ABOUT THIS EXERCISE:
Without leaving anything out, print every line of the data.

Data extracted from a collection
<<<<
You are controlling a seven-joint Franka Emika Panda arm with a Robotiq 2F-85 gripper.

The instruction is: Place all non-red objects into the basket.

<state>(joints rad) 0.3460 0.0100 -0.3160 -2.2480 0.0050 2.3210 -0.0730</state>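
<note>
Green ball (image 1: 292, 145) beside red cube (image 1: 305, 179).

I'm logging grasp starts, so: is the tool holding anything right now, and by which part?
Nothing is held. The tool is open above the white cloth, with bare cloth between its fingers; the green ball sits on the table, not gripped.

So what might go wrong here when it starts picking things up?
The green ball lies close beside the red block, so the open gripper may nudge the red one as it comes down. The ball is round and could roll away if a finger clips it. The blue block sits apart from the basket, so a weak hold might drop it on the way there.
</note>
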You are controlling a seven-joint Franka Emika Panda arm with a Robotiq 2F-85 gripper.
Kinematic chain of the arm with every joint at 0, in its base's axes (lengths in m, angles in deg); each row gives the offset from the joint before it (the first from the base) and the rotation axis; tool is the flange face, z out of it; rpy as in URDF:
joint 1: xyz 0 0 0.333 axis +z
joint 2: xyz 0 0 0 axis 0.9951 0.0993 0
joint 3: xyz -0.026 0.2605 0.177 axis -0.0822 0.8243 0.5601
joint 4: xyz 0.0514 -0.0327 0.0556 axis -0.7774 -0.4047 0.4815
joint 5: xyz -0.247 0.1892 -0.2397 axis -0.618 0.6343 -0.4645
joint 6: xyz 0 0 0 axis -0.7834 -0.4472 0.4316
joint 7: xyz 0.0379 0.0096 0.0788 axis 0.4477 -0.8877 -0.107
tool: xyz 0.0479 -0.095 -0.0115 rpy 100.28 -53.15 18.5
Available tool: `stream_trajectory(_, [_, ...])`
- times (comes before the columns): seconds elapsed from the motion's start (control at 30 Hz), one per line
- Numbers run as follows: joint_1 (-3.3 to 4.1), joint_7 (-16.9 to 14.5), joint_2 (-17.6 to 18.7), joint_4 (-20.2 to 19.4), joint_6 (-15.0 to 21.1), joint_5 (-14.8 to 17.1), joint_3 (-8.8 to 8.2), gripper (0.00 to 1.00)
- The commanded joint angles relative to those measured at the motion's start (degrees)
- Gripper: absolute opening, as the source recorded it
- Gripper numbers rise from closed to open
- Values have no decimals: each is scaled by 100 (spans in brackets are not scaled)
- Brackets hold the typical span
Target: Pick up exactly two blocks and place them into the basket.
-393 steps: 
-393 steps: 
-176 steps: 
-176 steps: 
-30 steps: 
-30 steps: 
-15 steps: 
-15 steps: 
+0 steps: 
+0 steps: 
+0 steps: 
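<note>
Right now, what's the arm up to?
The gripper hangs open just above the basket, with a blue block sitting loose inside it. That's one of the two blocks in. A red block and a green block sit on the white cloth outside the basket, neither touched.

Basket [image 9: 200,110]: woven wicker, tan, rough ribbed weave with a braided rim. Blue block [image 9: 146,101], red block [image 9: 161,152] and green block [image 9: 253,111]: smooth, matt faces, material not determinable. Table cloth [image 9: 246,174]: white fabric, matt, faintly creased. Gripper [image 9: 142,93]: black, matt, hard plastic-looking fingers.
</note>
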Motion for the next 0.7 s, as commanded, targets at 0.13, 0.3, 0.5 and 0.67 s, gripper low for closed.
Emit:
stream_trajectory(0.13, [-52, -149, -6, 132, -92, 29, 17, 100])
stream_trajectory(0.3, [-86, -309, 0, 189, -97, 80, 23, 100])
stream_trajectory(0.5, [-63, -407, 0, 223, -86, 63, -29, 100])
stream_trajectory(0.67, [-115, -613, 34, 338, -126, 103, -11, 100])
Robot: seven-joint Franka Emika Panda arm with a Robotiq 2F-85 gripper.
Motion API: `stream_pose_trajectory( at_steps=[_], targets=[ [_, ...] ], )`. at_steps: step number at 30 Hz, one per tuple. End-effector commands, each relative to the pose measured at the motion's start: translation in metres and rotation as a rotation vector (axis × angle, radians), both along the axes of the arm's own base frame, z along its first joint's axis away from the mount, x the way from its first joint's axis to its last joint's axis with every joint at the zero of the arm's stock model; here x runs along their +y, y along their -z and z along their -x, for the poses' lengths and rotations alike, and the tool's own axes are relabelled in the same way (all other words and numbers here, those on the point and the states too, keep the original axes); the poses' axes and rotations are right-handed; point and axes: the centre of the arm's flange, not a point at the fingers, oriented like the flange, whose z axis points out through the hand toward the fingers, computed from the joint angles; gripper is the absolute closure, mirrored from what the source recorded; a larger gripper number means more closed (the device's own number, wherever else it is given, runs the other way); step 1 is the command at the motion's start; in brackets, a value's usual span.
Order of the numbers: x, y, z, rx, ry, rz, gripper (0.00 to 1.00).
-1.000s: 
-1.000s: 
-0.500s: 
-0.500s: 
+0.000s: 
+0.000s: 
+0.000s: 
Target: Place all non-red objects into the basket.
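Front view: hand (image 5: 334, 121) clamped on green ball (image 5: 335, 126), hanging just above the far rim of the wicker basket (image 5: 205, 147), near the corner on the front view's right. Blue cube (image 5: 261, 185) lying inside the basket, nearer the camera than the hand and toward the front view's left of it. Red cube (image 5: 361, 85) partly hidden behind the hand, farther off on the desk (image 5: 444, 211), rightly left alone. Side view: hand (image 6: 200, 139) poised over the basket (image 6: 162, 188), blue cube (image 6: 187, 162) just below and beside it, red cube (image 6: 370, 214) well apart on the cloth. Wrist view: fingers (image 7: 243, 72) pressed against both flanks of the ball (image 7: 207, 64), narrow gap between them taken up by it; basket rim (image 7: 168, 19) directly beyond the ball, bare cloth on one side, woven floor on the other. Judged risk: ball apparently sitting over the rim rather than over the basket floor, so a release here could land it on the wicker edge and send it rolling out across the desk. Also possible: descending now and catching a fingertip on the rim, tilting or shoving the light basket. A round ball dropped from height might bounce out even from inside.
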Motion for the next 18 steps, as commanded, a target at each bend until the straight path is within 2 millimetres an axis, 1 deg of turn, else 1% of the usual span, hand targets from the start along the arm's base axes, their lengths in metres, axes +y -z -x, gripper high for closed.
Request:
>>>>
EXERCISE SOLUTION:
You are controlling a seven-joint Franka Emika Panda arm with a Robotiq 2F-85 gripper.

The instruction is: Place all non-red objects into the basket.

<state>(joints rad) 0.3460 0.0100 -0.3160 -2.2480 0.0050 2.3210 -0.0730</state>
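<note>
Green ball (image 1: 292, 145) beside red cube (image 1: 305, 179).

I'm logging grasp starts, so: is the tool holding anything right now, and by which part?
Nothing is held. The tool is open above the white cloth, with bare cloth between its fingers; the green ball sits on the table, not gripped.

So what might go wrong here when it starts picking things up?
The green ball lies close beside the red block, so the open gripper may nudge the red one as it comes down. The ball is round and could roll away if a finger clips it. The blue block sits apart from the basket, so a weak hold might drop it on the way there.
</note>
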You are controlling a seven-joint Franka Emika Panda arm with a Robotiq 2F-85 gripper.
Kinematic chain of the arm with every joint at 0, in its base's axes (lengths in m, angles in deg); each row gives the offset from the joint before it (the first from the base) and the rotation axis; tool is the flange face, z out of it; rpy as in URDF:
joint 1: xyz 0 0 0.333 axis +z
joint 2: xyz 0 0 0 axis 0.9951 0.0993 0
joint 3: xyz -0.026 0.2605 0.177 axis -0.0822 0.8243 0.5601
joint 4: xyz 0.0514 -0.0327 0.0556 axis -0.7774 -0.4047 0.4815
joint 5: xyz -0.247 0.1892 -0.2397 axis -0.618 0.6343 -0.4645
joint 6: xyz 0 0 0 axis -0.7834 -0.4472 0.4316
joint 7: xyz 0.0379 0.0096 0.0788 axis 0.4477 -0.8877 -0.107
tool: xyz 0.0479 -0.095 -0.0115 rpy 100.28 -53.15 18.5
Available tool: `stream_trajectory(_, [_, ...])`
- times (comes before the columns): seconds elapsed from the motion's start (control at 30 Hz), one per line
- Numbers run as follows: joint_1 (-3.3 to 4.1), joint_7 (-16.9 to 14.5), joint_2 (-17.6 to 18.7), joint_4 (-20.2 to 19.4), joint_6 (-15.0 to 21.1), joint_5 (-14.8 to 17.1), joint_3 (-8.8 to 8.2), gripper (0.00 to 1.00)
- The commanded joint angles relative to those measured at the motion's start (degrees)
- Gripper: absolute opening, as the source recorded it
- Gripper numbers rise from closed to open
- Values have no decimals: each is scaled by 100 (spans in brackets are not scaled)
- Brackets hold the typical span
Target: Pick up exactly two blocks and place them into the basket.
-393 steps: 
-393 steps: 
-176 steps: 
-176 steps: 
-30 steps: 
-30 steps: 
-15 steps: 
-15 steps: 
+0 steps: 
+0 steps: 
+0 steps: 
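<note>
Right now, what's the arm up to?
The gripper hangs open just above the basket, with a blue block sitting loose inside it. That's one of the two blocks in. A red block and a green block sit on the white cloth outside the basket, neither touched.

Basket [image 9: 200,110]: woven wicker, tan, rough ribbed weave with a braided rim. Blue block [image 9: 146,101], red block [image 9: 161,152] and green block [image 9: 253,111]: smooth, matt faces, material not determinable. Table cloth [image 9: 246,174]: white fabric, matt, faintly creased. Gripper [image 9: 142,93]: black, matt, hard plastic-looking fingers.
</note>
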Motion for the next 0.7 s, as commanded, targets at 0.13, 0.3, 0.5 and 0.67 s, gripper low for closed.
Emit:
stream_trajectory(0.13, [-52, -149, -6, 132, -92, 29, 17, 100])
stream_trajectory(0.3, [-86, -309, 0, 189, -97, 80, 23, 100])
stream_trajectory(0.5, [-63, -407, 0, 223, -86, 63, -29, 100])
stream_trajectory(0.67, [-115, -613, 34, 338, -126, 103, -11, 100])
Robot: seven-joint Franka Emika Panda arm with a Robotiq 2F-85 gripper.
Motion API: `stream_pose_trajectory( at_steps=[_], targets=[ [_, ...] ], )`. at_steps: step number at 30 Hz, one per tuple. End-effector commands, each relative to the pose measured at the motion's start: translation in metres and rotation as a rotation vector (axis × angle, radians), both along the axes of the arm's own base frame, z along its first joint's axis away from the mount, x the way from its first joint's axis to its last joint's axis with every joint at the zero of the arm's stock model; here x runs along their +y, y along their -z and z along their -x, for the poses' lengths and rotations alike, and the tool's own axes are relabelled in the same way (all other words and numbers here, those on the point and the states too, keep the original axes); the poses' axes and rotations are right-handed; point and axes: the centre of the arm's flange, not a point at the fingers, oriented like the flange, whose z axis points out through the hand toward the fingers, computed from the joint angles; gripper is the absolute closure, mirrored from what the source recorded; a larger gripper number means more closed (the device's own number, wherever else it is given, runs the other way); step 1 is the command at the motion's start; in brackets, a value's usual span.
Order of the numbers: x, y, z, rx, ry, rz, gripper (0.00 to 1.00).
-1.000s: 
-1.000s: 
-0.500s: 
-0.500s: 
+0.000s: 
+0.000s: 
+0.000s: 
Target: Place all non-red objects into the basket.
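Front view: hand (image 5: 334, 121) clamped on green ball (image 5: 335, 126), hanging just above the far rim of the wicker basket (image 5: 205, 147), near the corner on the front view's right. Blue cube (image 5: 261, 185) lying inside the basket, nearer the camera than the hand and toward the front view's left of it. Red cube (image 5: 361, 85) partly hidden behind the hand, farther off on the desk (image 5: 444, 211), rightly left alone. Side view: hand (image 6: 200, 139) poised over the basket (image 6: 162, 188), blue cube (image 6: 187, 162) just below and beside it, red cube (image 6: 370, 214) well apart on the cloth. Wrist view: fingers (image 7: 243, 72) pressed against both flanks of the ball (image 7: 207, 64), narrow gap between them taken up by it; basket rim (image 7: 168, 19) directly beyond the ball, bare cloth on one side, woven floor on the other. Judged risk: ball apparently sitting over the rim rather than over the basket floor, so a release here could land it on the wicker edge and send it rolling out across the desk. Also possible: descending now and catching a fingertip on the rim, tilting or shoving the light basket. A round ball dropped from height might bounce out even from inside.
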Motion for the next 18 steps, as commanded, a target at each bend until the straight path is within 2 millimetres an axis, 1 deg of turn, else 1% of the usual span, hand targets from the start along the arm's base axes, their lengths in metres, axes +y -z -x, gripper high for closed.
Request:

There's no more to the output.